**Task item**. Return each line of the records below that contains the word "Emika".

Dataset records
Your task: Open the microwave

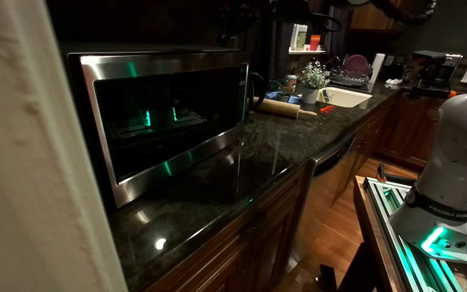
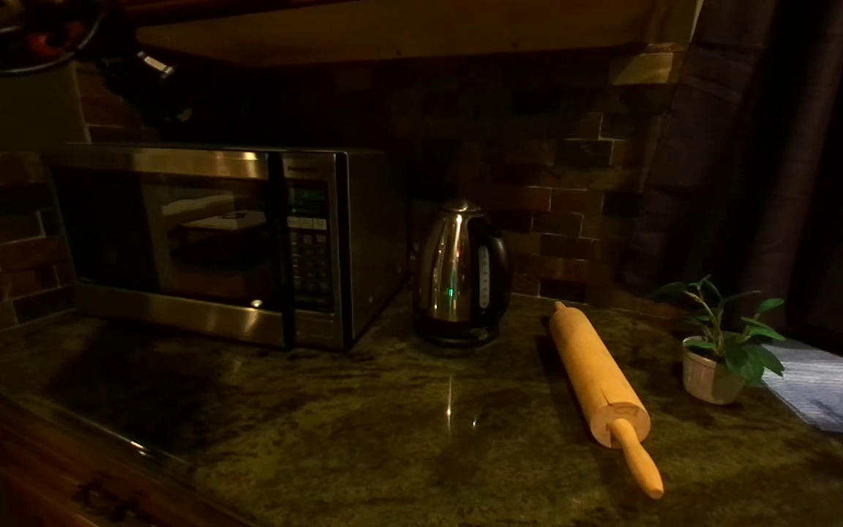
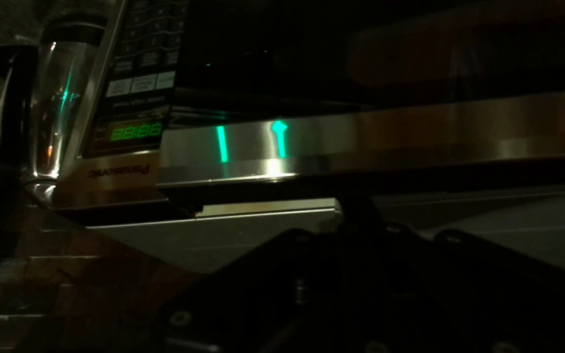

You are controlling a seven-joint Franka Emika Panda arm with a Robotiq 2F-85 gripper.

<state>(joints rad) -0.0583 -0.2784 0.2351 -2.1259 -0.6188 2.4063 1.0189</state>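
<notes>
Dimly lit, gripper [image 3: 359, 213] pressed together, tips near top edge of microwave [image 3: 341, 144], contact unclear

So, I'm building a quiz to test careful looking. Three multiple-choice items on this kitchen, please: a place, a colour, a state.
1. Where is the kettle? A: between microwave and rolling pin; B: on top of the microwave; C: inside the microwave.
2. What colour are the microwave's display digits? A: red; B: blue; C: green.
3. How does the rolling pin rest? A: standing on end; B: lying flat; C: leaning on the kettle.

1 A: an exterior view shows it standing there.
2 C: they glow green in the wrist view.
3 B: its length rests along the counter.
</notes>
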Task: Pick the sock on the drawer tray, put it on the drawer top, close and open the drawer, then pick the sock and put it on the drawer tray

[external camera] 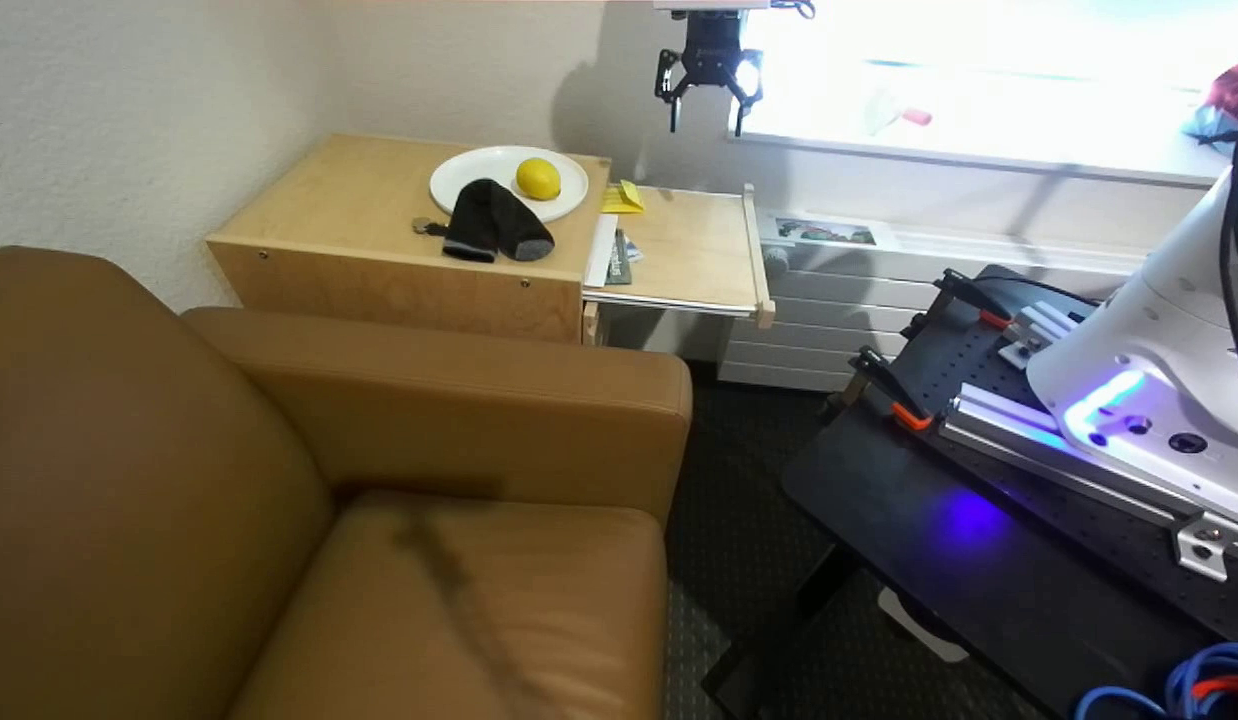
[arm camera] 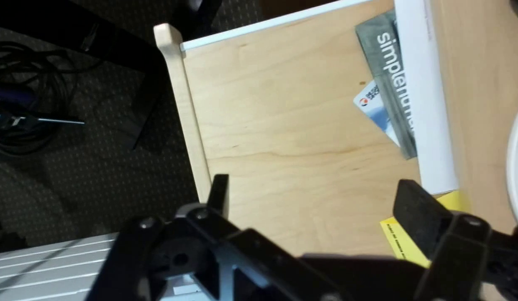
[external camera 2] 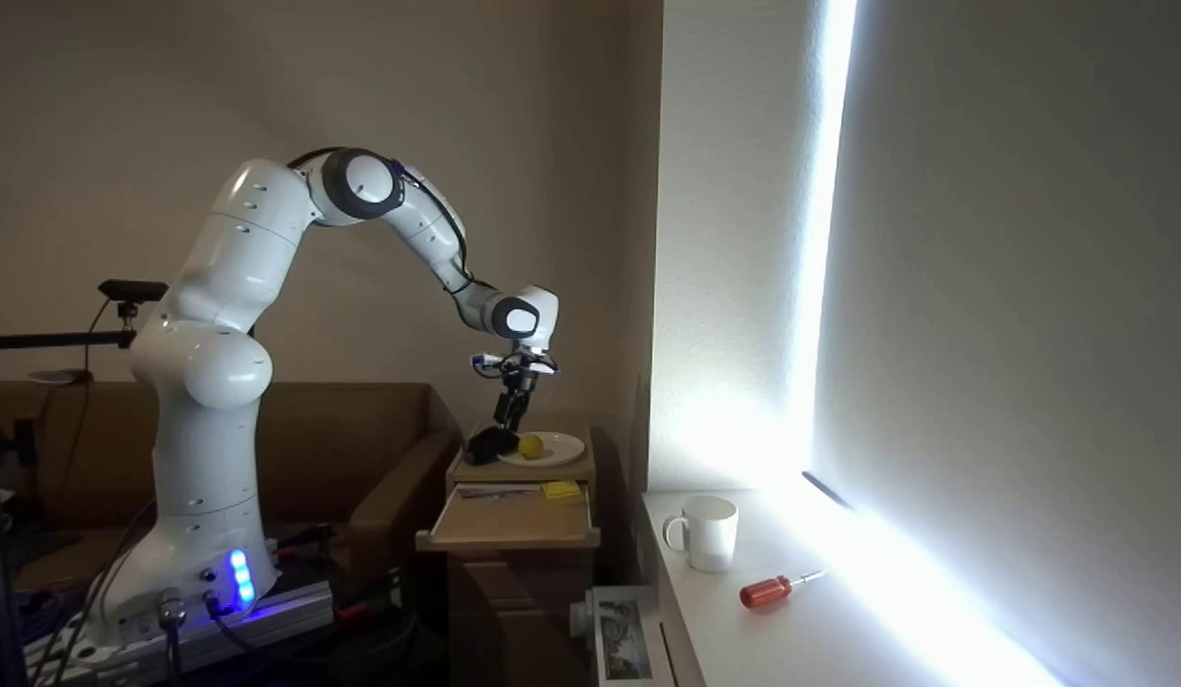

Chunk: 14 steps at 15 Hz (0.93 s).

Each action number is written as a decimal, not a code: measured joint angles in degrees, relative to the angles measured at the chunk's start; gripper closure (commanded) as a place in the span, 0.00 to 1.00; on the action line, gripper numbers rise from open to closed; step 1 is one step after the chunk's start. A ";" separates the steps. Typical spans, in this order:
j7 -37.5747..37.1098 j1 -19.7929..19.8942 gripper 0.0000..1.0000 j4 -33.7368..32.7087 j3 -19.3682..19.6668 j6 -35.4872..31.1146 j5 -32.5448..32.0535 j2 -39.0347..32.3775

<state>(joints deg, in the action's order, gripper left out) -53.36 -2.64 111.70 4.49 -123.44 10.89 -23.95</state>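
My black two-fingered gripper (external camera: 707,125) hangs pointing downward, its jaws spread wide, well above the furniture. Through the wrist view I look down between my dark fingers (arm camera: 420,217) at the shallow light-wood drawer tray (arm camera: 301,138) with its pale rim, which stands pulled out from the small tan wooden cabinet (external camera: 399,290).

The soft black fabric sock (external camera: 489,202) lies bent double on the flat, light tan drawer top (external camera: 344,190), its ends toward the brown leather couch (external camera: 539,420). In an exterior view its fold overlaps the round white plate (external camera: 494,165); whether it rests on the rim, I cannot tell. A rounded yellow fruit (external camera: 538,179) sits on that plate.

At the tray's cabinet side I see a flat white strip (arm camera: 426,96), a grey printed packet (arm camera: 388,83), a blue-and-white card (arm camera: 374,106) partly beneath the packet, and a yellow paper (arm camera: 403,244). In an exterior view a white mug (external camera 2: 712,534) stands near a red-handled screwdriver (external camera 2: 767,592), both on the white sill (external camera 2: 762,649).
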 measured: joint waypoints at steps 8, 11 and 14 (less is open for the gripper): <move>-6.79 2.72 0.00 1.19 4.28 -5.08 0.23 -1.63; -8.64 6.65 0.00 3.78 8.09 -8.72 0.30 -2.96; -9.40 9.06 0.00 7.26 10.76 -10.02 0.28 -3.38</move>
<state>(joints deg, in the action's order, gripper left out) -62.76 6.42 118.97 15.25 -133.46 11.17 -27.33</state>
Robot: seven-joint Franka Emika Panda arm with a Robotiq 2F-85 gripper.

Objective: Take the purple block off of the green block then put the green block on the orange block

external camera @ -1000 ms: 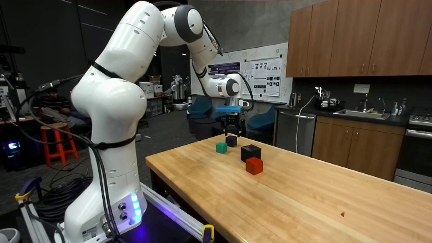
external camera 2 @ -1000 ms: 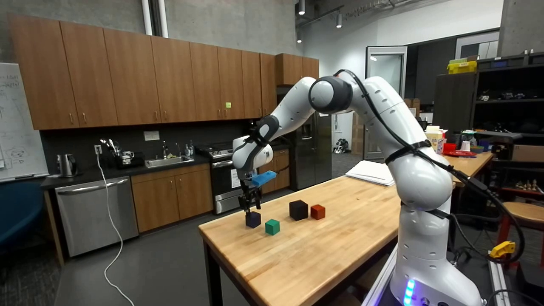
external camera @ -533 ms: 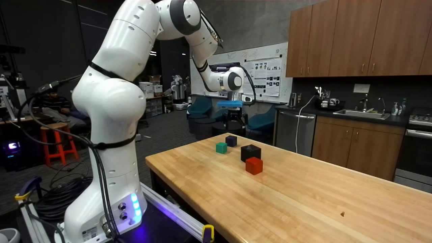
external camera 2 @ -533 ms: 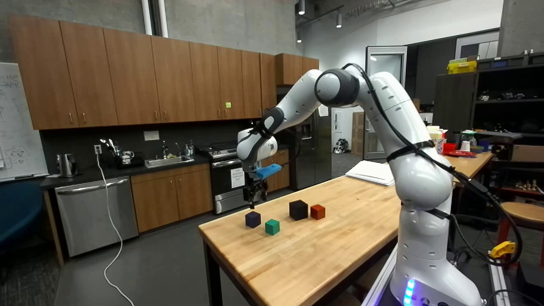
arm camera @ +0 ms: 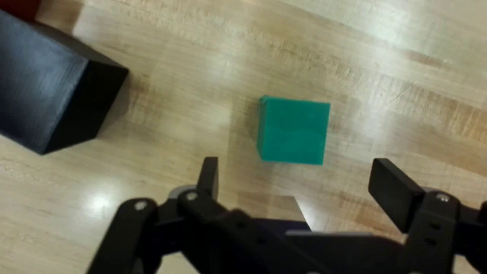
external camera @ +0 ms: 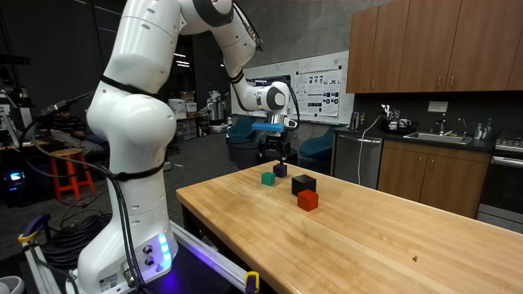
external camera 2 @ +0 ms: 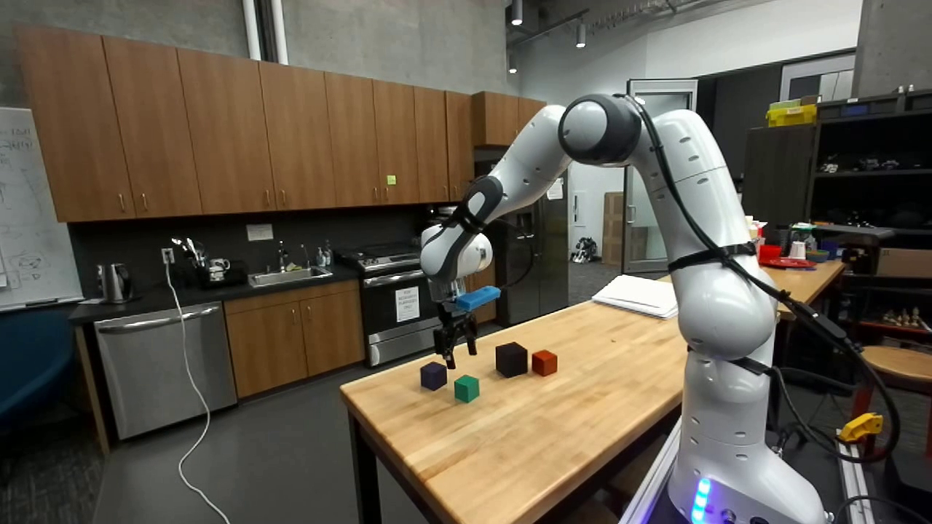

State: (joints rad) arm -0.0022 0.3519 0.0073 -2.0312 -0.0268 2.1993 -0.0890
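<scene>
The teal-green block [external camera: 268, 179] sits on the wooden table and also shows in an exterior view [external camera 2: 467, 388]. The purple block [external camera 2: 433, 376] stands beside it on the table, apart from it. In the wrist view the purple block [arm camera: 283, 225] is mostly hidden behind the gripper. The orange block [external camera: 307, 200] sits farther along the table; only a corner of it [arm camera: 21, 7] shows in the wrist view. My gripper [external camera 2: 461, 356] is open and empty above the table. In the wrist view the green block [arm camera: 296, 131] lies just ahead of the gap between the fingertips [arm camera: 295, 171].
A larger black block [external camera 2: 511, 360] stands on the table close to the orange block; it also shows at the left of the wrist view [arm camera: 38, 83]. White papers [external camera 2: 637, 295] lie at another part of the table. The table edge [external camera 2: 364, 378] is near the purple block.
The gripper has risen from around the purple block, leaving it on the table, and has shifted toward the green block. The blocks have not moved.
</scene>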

**Task solution**.
You are controlling a seven-joint Franka Emika Panda arm with a Robotiq 2F-85 gripper.
Robot: seven-joint Franka Emika Panda arm with a Robotiq 2F-85 gripper.

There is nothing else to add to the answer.